I got so used to thinking of c(s) as a connect style that I completely
forgot that it did cross medians, until Nick pointed out that

> However, -c(s) since first introduction in
> Stata was based on a preliminary computation
> of cross-medians, as was documented, and there was the same
> -bands()- option to tune its operation.

He is right again. I went back to my copy of the version 2 manual (which
I keep in a glass case just for situations like this) and there it was.
Nick is a walking encyclopedia, but you all knew that.

> If there is a distinction between what -twoway mspline- does
> and what -c(s)- did, then it is pretty subtle.
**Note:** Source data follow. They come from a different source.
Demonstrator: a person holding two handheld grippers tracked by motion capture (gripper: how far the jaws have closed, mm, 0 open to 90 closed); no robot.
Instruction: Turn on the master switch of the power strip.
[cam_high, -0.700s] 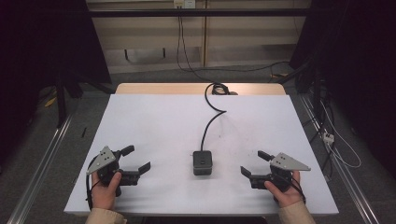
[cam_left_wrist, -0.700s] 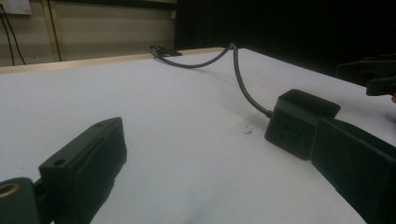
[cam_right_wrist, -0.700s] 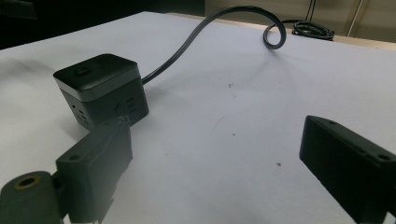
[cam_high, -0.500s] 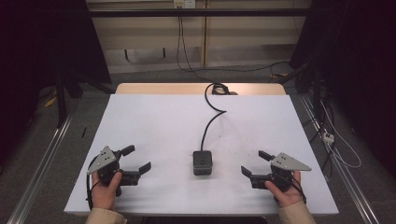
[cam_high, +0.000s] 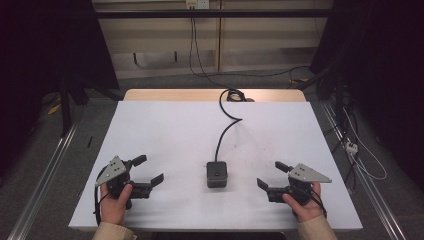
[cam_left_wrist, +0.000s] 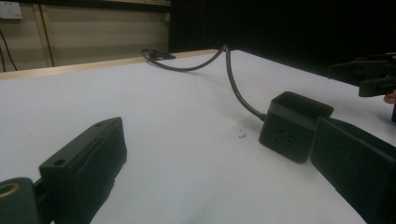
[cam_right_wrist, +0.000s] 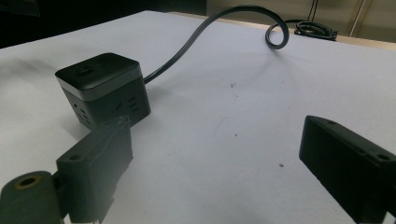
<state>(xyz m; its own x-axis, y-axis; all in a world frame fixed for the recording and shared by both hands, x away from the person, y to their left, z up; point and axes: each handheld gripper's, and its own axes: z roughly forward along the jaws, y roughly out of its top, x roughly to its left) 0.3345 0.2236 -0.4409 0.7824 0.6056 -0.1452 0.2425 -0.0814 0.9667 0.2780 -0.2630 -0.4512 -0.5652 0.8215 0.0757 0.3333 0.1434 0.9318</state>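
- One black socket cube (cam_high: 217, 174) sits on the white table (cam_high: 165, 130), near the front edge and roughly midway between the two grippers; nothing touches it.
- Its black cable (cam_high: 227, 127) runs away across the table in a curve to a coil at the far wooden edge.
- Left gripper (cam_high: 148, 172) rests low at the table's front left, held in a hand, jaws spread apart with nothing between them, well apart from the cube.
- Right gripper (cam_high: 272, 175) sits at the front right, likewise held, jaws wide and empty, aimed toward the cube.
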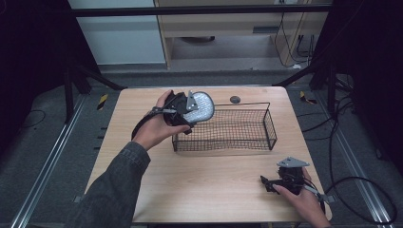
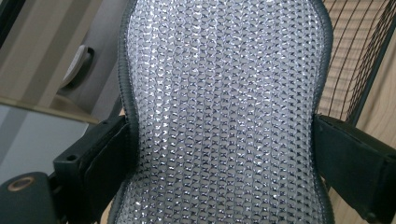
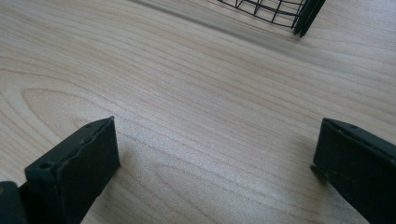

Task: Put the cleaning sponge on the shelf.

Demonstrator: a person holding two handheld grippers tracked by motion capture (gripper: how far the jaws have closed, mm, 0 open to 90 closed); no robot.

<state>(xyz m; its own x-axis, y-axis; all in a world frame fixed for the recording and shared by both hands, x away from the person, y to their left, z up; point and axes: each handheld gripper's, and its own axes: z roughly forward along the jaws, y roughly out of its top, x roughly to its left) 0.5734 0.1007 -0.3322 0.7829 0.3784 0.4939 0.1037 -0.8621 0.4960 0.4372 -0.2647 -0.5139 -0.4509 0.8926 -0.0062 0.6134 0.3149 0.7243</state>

I agree; they are the same thing. The only subtle difference I could
find (after RTFM) is in the defaults. The c(s) default of 200 bands is
such that in many cases it behaves more as a connect style than a
smoother. The mspline default, max(10, round(10*log10(n)) for n obs,
will generally result in more smoothing.

But back to sersets:
The command that motivated my original post was serset create_cspline,
which appears to do just the spline interpolation part.  There's a
separate serset create_xmedians that does the cross medians (with 200
bands by default!), so clearly these two steps are now separated in the
plumbing, which is a good thing. It seems likely that

Stata 8's mspline =uses= serset create_xmedians + serset create_cspline

I believe that serset create_cspline has more general applicability; it
could provide the basis for a general "curvy" connect style, a feature
that would be useful quite apart from the problem of scatterplot
smoothing, connecting things other than cross medians. The tool is
there. If only we could plot sersets.